The Chinese are using the traditional view of U-2s as aerial imagery platforms to present a picture of the dangerous penetration of closed exercise airspace, ”said Schuster. The Chinese could not intercept and support the U-2, but they returned to any collection of their exercise activities. ”
China launched three military exercises on Monday alone in Pacific waters, from the South China Sea in the south to the Bohai Sea in the north. Meanwhile, another exercise ended in the Yellow Sea on Wednesday, according to a China Daily report.
“The past month has seen more military exercises conducted by the PLA than any previous month for many years,” China Daily reported, citing Li Jie, a retired researcher at the Naval Research Academy. of the PLA.
The United States, meanwhile, has stepped up its own military activities in the Pacific.
Defense Secretary Mark Esper said in July that the US Navy’s freedom of navigation operations, in which US warships sail near disputed islands occupied by China, were at record levels l last year – and that this pace would continue in 2020.
US Air Force deploys bombers
Esper’s statement came after the U.S.
Navy organized exercises involving two aircraft carrier strike groups in the South China Sea, the first time it had done so in six years.
The US Air Force has also been active around the Indo-Pacific, recently sending three of its B-2 stealth bombers to an island base at Diego Garcia in the Indian Ocean, as well as B-1 bombers at Andersen Air. Force Base in Guam. .
On August 17, the US Pacific Air Force touted the fact that B-1s, B-2s, as well as fighters and jets from the US Navy and the Japanese Air Force Marine Self-Defense Force were all engaged in exercises in the Indo-Pacific in a single 24 hour period.
US Navy F / A-18s, Marine Corps F-35s and a US Air Force B-1B bomber conduct large-scale joint and bilateral integration training exercise at the start of the month. Tractor in Hazfi Cup final the best way
US Navy F / A-18s, Marine Corps F-35s and a US Air Force B-1B bomber conduct large-scale joint and bilateral integration training exercise at the start of the month.
“These missions demonstrate the ability of the Air Force Global Strike Command to deliver deadly, ready, and long-range strike options to geographic combatant commanders anytime, anywhere,” a Pacific Air Force statement said. .
China says US aviation activity over the South China Sea in particular has been significant.
In an interview with state-run Xinhua News Agency in early August, Chinese Foreign Minister Wang Yi accused Washington of sending 2,000 military flights over the South China Sea in the first half of this year. year. That would be a rate of almost 11 per day.
US officials would not confirm those numbers.
“There has been no significant change in our military operations in or around the South China Sea,” said Maj. Randy Ready, spokesman for the US Indo-Pacific Command. “Although the frequency and scope of our operations vary based on the current operating environment, the United States has a persistent military presence and operates regularly throughout the Indo-Pacific, including the waters and airspace surrounding the China Sea. Southern, just as we have done for more than a century. ”
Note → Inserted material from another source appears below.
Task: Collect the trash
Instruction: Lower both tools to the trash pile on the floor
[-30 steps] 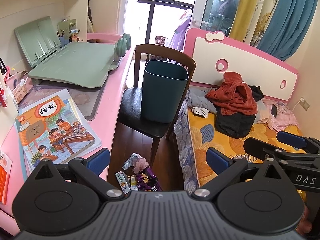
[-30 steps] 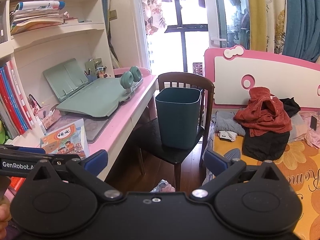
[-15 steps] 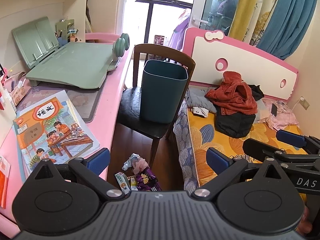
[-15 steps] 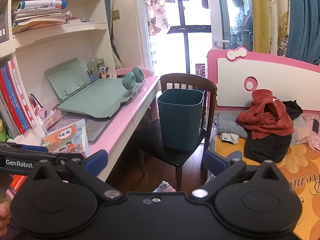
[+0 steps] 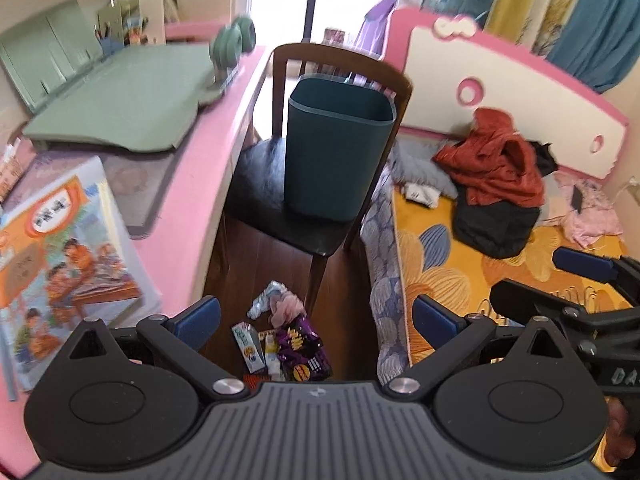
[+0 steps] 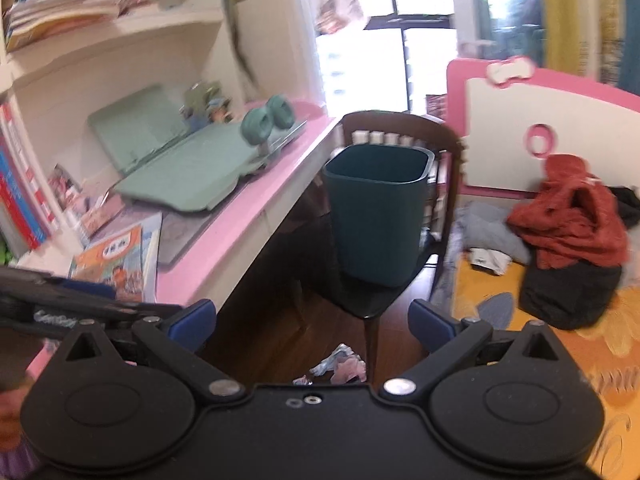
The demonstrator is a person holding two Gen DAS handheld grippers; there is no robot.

Tensions have also increased on the Taiwan issue. In August, US Secretary of Health and Human Services Alex Azar visited Taipei – the highest US official to have gone there in decades – and the sale of 66 US F-16 fighters to the self-managed island was finalized.During Azar’s visit, the PLA sent fighter jets across the midline of the Taiwan Strait that separates Taiwan from the mainland – only the third time it has done so on purpose since 1999.
US “accelerated” defense strategy
This week, Esper wrote an article in the Wall Street Journal saying that the United States was “accelerating” its National Defense Strategy (NDS).
“The NDS guides our efforts to adapt and modernize the American military for competition between great powers, with China being our primary focus,” Esper wrote.
The US chief of defense said the PLA is a tool of the Chinese Communist Party.
“Chinese leaders see the military as central to achieving their goals. Among them, one of the most important is reshaping the international order in ways that undermine globally accepted rules while normalizing authoritarianism, creating the conditions to enable the Chinese Communist Party to coerce other countries and prevent their sovereignty, “Esper wrote.
He said he would come to the Pacific this week to meet with leaders from the region, with stops in Hawaii, Palau and Guam.
Esper’s stop in Hawaii will come when the United States concludes the two-year RIMPAC exercises in Hawaii. Usually the largest naval exercises in the world have been downsized this year due to the Covid-19 pandemic, with only 10 participating nations.